— Task brief —
Copy each line of the records below that has "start" in it.

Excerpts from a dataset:
• • • •
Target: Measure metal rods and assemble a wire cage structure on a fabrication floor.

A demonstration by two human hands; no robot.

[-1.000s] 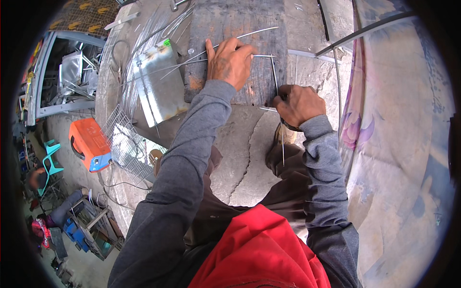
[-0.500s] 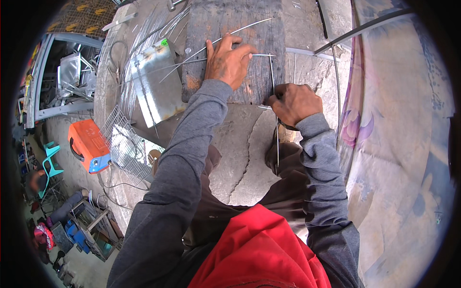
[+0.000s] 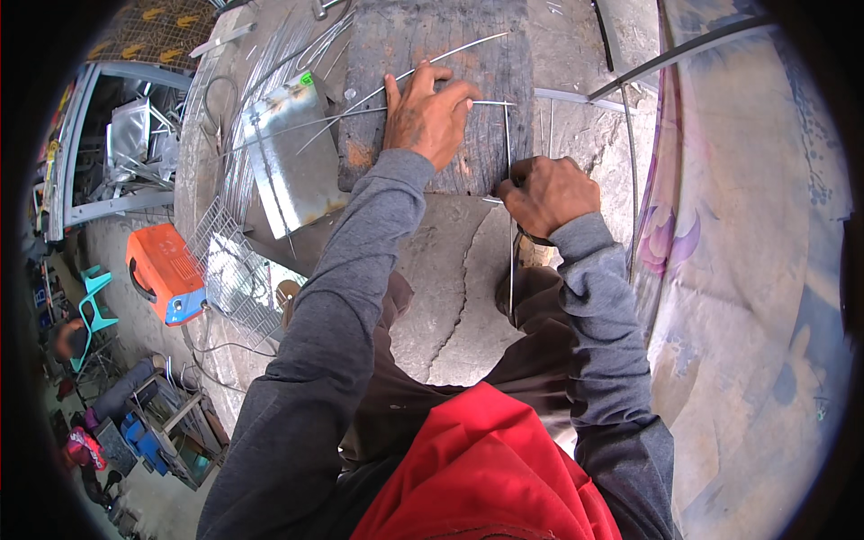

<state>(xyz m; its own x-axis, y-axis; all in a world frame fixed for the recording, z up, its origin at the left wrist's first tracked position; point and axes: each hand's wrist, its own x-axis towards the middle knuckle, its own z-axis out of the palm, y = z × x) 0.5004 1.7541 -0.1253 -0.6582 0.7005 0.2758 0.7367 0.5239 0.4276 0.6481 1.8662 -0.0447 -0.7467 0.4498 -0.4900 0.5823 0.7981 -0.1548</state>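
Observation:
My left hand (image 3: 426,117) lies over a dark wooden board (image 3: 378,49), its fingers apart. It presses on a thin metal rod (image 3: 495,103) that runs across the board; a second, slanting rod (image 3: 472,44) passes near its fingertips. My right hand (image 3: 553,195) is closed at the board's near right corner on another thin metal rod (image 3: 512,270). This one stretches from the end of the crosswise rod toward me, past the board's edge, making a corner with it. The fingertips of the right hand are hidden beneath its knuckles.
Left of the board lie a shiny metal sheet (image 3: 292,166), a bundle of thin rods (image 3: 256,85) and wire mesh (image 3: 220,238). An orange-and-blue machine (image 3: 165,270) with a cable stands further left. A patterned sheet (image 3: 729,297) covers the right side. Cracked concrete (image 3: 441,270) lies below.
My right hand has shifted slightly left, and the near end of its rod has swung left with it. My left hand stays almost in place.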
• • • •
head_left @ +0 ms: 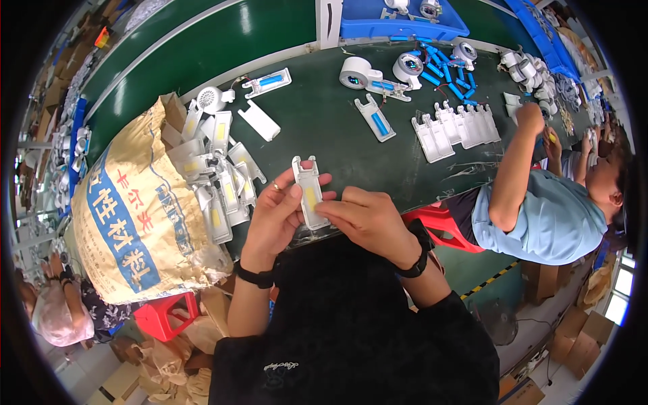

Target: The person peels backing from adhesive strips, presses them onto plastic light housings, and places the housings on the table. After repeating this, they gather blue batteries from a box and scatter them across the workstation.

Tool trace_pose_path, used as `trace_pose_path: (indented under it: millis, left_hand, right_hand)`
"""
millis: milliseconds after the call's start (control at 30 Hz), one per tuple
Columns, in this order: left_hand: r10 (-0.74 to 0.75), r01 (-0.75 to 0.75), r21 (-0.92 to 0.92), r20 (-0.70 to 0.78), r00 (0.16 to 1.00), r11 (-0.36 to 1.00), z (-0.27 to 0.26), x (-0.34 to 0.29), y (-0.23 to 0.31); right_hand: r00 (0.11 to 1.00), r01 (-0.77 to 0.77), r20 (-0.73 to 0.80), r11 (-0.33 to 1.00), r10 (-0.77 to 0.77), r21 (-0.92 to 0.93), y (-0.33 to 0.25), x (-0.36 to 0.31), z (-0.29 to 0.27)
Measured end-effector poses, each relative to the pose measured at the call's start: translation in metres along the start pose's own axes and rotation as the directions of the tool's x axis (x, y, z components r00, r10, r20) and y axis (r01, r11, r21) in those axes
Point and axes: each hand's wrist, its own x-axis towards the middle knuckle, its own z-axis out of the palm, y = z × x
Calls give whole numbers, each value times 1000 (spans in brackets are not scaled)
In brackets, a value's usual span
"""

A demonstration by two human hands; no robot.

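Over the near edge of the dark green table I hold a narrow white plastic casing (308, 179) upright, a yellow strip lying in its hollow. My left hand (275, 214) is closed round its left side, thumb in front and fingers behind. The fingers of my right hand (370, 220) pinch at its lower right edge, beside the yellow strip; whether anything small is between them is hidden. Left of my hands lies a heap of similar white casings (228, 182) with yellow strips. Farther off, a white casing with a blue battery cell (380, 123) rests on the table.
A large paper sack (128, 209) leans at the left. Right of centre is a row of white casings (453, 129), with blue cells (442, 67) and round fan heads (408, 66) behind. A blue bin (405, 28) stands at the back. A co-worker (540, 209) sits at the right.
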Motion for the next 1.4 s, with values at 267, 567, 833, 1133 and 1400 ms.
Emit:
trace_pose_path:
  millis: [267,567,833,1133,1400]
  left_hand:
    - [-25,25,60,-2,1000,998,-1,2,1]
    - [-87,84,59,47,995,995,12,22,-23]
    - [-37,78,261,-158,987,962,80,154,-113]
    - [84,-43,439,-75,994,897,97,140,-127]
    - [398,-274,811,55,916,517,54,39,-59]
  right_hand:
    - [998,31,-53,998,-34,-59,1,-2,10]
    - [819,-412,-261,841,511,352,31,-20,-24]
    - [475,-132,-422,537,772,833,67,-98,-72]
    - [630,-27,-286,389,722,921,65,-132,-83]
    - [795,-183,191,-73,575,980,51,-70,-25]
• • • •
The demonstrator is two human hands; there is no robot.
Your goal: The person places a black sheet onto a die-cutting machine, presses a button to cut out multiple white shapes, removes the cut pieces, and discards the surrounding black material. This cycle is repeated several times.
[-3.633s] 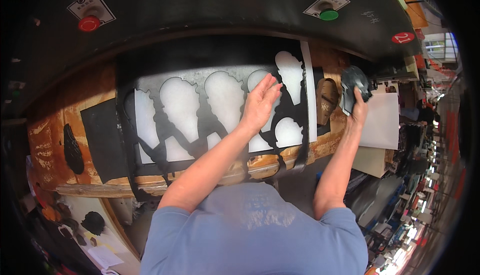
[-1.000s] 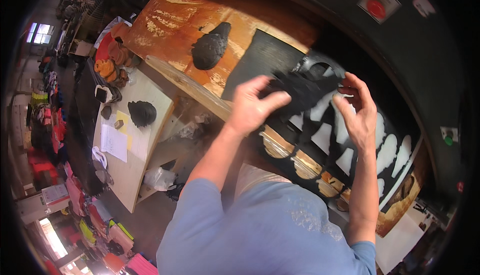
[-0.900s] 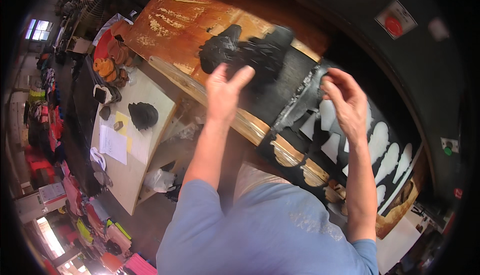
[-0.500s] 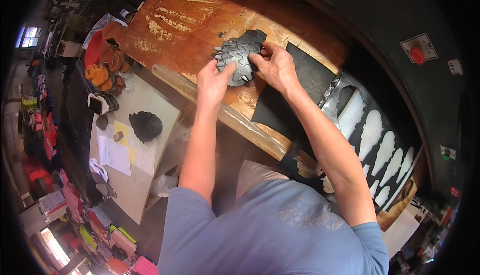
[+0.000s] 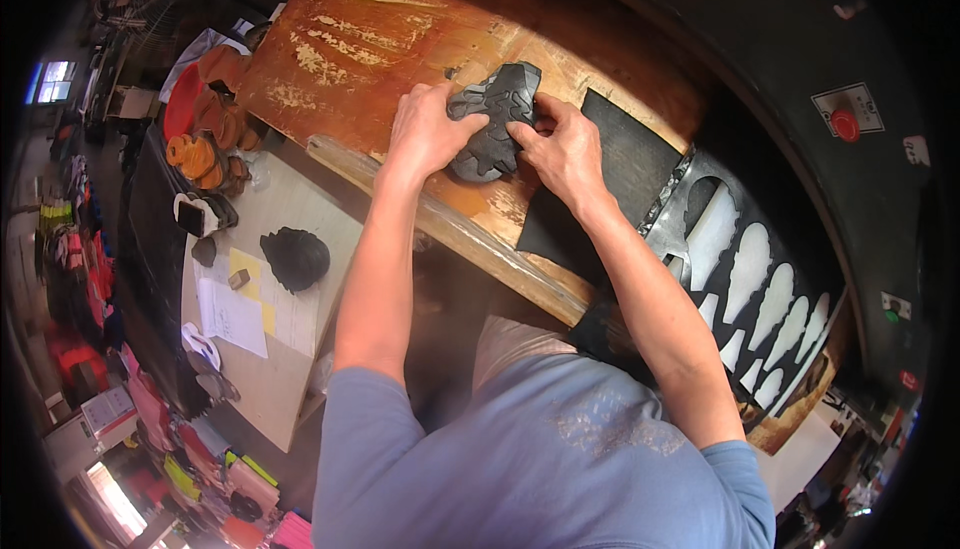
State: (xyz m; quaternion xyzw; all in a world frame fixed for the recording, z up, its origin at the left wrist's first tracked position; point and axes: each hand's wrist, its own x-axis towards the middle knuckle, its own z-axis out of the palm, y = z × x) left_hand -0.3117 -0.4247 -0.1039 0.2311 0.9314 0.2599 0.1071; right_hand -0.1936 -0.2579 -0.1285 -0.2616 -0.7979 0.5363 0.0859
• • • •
— Exercise output —
millis: milliseconds after the call's start (control at 30 Hz), one per tuple
Measured end-effector poses, each relative to the pose measured at the call's start: translation in metres along the start pose's own axes and rotation as the directions of the tool's x axis (x, y, z components r00, r10, r20) and y axis (r01, r11, r21) in those axes

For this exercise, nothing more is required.